Only now our vaunted academia, rife with anti-american strains of marxist thought feel it necessary to demonize the settling of America, ignoring any context which might place the settlers of America in a light which is not purely negative.

This same technique has been used against the Israeli's in thier conflict against thier various opponents, and is now being utilized in the current islamo-fascist jihad against the Democratic west.

Posted by: Joel Mackey at May 13, 2006 7:14 PM

Harry Eager at May 13, 2006 2:25PM claimed "When western (sic) governments used to be like Islamic govenments now (not so very long ago)..."

Really? When was that? I encounter Harry's sort of free-floating, void of specific examples moral equivalence nonsense too often -- usually from self-appointed anti-Christian, anti-religious holier-than-thou types. (Yes, that's a self-contradictory condition but atheism and their cowardly comrades agnosticism and secularism are no guarantees of mental health and consistency of principles. Don't take what I have to say about Harry as a blanket condemnation of the irreligous; just because 99.99% of the atheists my devout Christian friends meet are jerks doesn't mean we all are.)

When Harry smugly snarls about the Christian West and claims to fear they may "revert to type", he tells us more about himself than about Christians. Only because Christians had "civil power" in the past can Harry and atheists like myself comfortably enjoy living in liberal societies today, societies almost exclusively products of Christian-conceived Western values. (Duh.)

Harry owes Christians a lot of gratitude for his soft lifestyle and easy mouthing-off free of fear that his throat might have an encounter with a dull knife. But, as Eric Hoffer warned, "He who bites the hand that feeds him will lick the boot that kicks him." I don't expect the West to be betrayed by Christians but I have no trust that Christian-phobes like Harry will resist the temptation to fall to their knees and start boot-licking like frightened curs should a crisis come.
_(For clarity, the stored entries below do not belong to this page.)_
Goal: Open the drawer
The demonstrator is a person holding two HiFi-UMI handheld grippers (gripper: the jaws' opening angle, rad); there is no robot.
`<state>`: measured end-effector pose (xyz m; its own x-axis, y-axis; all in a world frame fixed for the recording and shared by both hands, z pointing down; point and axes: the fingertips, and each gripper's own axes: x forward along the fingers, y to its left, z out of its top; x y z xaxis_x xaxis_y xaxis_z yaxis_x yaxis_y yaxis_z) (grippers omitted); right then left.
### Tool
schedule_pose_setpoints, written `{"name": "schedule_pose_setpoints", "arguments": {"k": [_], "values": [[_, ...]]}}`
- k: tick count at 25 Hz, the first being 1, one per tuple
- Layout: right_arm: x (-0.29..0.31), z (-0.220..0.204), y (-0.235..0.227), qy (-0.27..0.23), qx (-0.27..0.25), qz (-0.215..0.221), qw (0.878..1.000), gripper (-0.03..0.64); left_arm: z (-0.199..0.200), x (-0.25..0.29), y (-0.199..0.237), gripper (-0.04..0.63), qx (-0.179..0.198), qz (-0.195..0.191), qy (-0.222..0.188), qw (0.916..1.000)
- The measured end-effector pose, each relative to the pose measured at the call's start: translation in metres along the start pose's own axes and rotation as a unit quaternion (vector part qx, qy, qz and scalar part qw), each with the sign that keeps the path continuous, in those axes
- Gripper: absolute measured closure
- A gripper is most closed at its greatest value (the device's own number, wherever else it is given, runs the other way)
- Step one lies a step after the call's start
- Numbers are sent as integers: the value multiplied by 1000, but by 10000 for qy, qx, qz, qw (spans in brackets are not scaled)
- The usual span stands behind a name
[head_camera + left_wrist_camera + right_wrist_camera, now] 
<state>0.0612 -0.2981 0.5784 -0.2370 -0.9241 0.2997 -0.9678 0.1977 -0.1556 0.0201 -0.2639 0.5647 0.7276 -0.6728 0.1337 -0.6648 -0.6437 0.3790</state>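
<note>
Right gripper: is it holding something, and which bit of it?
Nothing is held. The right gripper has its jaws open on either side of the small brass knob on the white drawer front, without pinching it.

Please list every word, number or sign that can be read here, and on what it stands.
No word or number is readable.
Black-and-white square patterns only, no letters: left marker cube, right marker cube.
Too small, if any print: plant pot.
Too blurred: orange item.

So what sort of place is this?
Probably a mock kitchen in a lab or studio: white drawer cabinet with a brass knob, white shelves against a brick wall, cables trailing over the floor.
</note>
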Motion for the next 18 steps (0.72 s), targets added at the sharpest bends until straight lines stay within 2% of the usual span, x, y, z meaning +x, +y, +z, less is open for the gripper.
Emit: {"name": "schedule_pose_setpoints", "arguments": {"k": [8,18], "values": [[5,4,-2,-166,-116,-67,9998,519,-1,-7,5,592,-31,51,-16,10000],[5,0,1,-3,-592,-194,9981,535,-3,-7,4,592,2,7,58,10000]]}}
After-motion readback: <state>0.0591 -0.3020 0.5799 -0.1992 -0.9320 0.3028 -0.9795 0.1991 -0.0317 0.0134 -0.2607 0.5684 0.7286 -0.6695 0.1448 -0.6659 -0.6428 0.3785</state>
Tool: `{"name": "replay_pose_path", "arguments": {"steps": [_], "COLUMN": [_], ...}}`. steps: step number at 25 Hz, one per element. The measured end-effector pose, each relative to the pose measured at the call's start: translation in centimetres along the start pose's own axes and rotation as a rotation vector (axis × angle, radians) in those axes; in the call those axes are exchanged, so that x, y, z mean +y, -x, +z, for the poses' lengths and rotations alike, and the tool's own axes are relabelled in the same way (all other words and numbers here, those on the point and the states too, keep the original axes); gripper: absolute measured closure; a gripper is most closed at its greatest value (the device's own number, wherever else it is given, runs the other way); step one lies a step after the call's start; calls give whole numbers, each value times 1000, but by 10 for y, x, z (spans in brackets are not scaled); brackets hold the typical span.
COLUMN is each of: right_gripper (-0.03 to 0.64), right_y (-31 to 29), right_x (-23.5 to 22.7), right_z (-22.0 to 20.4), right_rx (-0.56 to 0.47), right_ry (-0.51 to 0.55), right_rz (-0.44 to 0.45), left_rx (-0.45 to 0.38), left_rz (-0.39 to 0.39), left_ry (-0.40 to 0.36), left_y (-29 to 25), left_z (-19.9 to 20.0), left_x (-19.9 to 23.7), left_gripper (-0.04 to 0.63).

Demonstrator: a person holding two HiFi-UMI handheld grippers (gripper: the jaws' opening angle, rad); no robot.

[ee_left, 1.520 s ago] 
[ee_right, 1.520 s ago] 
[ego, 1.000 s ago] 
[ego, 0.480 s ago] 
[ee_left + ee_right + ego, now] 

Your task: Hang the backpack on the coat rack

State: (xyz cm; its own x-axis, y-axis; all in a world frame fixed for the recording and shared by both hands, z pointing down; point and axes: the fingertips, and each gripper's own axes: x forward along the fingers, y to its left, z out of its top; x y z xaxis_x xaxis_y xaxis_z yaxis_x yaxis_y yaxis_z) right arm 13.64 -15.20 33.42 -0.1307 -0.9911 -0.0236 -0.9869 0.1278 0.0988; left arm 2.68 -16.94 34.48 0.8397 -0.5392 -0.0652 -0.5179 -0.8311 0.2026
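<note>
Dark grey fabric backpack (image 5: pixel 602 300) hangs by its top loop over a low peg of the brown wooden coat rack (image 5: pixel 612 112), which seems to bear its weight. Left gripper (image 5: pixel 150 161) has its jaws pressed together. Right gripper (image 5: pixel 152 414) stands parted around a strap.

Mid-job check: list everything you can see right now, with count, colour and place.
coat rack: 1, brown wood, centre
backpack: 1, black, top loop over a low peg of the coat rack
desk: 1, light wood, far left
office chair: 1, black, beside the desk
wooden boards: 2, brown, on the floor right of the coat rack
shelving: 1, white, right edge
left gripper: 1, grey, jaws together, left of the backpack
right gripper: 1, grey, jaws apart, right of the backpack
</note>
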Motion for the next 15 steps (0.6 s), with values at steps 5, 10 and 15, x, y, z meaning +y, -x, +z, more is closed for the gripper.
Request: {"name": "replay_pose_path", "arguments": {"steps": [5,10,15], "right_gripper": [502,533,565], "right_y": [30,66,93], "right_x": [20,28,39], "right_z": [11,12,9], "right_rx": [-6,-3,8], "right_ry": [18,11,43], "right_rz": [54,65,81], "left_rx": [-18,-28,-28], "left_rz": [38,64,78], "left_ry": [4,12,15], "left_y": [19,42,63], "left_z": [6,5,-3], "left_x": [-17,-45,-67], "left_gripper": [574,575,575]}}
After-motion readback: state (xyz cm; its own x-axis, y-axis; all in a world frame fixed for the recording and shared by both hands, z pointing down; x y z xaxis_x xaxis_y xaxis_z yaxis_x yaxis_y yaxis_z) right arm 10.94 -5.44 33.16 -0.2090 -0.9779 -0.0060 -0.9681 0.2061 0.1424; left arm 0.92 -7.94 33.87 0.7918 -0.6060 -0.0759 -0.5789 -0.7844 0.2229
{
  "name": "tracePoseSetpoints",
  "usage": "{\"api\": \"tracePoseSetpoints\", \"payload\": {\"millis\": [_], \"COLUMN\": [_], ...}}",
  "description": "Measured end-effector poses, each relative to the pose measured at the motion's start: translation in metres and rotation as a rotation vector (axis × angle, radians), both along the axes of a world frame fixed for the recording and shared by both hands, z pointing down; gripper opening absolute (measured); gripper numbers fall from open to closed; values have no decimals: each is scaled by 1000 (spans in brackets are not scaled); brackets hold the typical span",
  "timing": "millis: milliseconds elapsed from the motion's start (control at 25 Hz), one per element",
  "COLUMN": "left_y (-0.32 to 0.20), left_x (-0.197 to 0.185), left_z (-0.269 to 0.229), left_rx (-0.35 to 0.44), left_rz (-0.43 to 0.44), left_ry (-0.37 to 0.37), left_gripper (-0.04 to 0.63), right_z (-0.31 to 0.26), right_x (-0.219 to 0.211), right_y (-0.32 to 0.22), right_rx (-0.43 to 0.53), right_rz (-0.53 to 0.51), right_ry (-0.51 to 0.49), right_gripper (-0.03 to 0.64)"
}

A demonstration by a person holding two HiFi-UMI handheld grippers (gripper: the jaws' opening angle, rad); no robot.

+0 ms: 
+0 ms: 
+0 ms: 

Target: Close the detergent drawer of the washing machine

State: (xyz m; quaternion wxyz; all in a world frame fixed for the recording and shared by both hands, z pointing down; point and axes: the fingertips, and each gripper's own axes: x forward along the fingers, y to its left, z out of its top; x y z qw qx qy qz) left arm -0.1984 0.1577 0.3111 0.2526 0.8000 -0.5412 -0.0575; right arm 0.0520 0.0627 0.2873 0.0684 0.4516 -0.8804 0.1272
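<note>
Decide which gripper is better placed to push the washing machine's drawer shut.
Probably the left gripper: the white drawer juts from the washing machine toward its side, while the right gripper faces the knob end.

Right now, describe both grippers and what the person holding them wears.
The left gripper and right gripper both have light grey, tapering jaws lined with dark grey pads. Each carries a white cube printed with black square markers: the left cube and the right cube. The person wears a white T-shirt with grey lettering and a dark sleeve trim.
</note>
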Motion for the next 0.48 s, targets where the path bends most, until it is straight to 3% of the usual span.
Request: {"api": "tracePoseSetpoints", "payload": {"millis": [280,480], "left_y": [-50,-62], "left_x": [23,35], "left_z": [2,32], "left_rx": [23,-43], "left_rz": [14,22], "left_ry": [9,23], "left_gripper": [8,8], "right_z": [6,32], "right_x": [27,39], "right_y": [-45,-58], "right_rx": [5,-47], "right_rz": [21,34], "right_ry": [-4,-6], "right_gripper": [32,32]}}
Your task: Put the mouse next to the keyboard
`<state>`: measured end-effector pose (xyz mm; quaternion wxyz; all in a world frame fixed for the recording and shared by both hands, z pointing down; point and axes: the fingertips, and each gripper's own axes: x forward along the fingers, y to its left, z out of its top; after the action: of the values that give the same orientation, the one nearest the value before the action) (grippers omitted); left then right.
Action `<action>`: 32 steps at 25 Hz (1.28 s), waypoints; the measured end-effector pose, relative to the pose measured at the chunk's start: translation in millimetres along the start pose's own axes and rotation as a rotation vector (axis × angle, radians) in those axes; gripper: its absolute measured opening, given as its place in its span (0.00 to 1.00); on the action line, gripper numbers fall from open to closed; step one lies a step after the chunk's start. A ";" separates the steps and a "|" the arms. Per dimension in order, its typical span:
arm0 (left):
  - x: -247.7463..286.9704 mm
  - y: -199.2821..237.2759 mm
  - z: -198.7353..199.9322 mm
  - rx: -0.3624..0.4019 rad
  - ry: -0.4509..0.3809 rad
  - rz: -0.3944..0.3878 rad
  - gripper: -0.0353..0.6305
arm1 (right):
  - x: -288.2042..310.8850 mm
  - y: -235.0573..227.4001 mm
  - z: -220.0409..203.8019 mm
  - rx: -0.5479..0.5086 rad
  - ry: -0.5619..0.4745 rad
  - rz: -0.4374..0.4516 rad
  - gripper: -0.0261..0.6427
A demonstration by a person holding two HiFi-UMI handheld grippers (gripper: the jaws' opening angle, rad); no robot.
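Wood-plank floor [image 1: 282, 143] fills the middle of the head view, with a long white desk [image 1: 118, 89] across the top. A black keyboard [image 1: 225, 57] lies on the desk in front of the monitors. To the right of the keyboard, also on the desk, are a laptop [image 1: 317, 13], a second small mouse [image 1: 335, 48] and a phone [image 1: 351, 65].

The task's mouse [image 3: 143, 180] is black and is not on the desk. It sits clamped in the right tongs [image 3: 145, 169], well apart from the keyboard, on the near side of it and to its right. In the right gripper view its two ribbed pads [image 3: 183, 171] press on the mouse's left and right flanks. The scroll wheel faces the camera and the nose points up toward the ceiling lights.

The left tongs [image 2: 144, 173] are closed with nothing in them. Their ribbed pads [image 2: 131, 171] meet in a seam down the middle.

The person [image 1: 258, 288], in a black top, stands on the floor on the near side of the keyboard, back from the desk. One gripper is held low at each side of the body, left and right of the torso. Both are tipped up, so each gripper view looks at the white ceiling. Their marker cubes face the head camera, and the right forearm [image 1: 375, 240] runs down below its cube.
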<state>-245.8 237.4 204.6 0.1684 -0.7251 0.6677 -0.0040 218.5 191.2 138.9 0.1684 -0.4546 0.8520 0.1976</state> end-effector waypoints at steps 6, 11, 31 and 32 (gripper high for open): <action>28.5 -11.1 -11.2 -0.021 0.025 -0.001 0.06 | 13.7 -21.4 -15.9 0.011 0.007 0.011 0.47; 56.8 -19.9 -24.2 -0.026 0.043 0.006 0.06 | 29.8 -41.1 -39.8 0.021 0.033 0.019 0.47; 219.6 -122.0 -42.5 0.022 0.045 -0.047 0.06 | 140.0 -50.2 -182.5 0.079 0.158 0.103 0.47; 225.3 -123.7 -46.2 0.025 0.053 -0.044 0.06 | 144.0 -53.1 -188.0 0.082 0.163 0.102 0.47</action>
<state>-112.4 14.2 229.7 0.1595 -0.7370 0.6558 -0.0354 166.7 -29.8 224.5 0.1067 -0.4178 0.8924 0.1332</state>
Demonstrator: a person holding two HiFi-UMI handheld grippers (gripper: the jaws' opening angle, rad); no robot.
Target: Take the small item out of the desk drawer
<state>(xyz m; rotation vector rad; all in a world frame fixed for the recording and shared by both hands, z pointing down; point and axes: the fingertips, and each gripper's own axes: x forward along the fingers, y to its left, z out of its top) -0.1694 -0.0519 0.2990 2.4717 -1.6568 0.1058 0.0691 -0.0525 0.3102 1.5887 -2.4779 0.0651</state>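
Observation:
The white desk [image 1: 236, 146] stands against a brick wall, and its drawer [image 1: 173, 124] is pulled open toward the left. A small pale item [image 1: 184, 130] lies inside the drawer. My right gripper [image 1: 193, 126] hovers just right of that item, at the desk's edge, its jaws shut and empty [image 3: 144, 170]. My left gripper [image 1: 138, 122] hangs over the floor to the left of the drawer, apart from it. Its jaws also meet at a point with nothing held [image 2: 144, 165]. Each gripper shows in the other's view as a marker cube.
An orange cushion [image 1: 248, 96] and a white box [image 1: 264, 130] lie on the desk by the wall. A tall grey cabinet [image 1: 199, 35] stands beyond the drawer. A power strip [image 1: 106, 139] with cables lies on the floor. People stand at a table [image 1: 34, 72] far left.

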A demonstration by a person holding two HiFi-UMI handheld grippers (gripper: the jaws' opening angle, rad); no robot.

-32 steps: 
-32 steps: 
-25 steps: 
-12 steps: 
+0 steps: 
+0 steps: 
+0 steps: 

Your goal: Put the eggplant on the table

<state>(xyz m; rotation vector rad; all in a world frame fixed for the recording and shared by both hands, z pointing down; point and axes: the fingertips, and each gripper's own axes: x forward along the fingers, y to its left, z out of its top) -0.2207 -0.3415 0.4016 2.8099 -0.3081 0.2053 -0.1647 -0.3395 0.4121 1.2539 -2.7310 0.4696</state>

Posted by: michael i at May 13, 2006 9:02 PM

"There is no reason to suppose that if Christians regained civil power, they would not revert to type."

Harry -- There are many reasons to suppose otherwise. First of all, the Christian "type" for the first three centuries was to stoically accept persecution and martyrdom on horrific scales without retribution. This has never been true of Islam.

Second, Christian religious wars and persecution have been over for two or three hundred years and Christian leaders have apologized for past abuses many times. (Try Googling "Pope apologizes".) This has never been true of Islam either.

Even though Christians are the most numerous religous gruop on the planet, they are not imposing their views by violence as the Muslims are and it's not because they lack the power to do so.

Posted by: Jack at May 13, 2006 10:35 PM

People, take a breather. Does everyone here have to yell out "Oh praise the Lord!" not to be called a "frightened cur"?

Obviously, Christianity and Islam are not the same animal. There is nothing equivalent to Jesus' "turn the other cheek" in Islam as far as I can remember. If there is, I am obviously a damn poor reader.

There isn't even an exact equivalent to "render unto Caesar", and so that should settle that for anyone honest enough to be open to persuation.

But this does not disprove Harry Eaager's comments. During those times when Christianity was infused into every part of Europe's civil government, Europe was (overall) quite as intolenrant, and even as violent, as their Islamic counterparts.

Christianty has luckily changed for the better since then (Oh thank the Lord!) and I quite honestly could not imagine its returning to its past medievalism. But this doesn't mean that Harry Eaager is a loon, nor that his comments deserve such a response.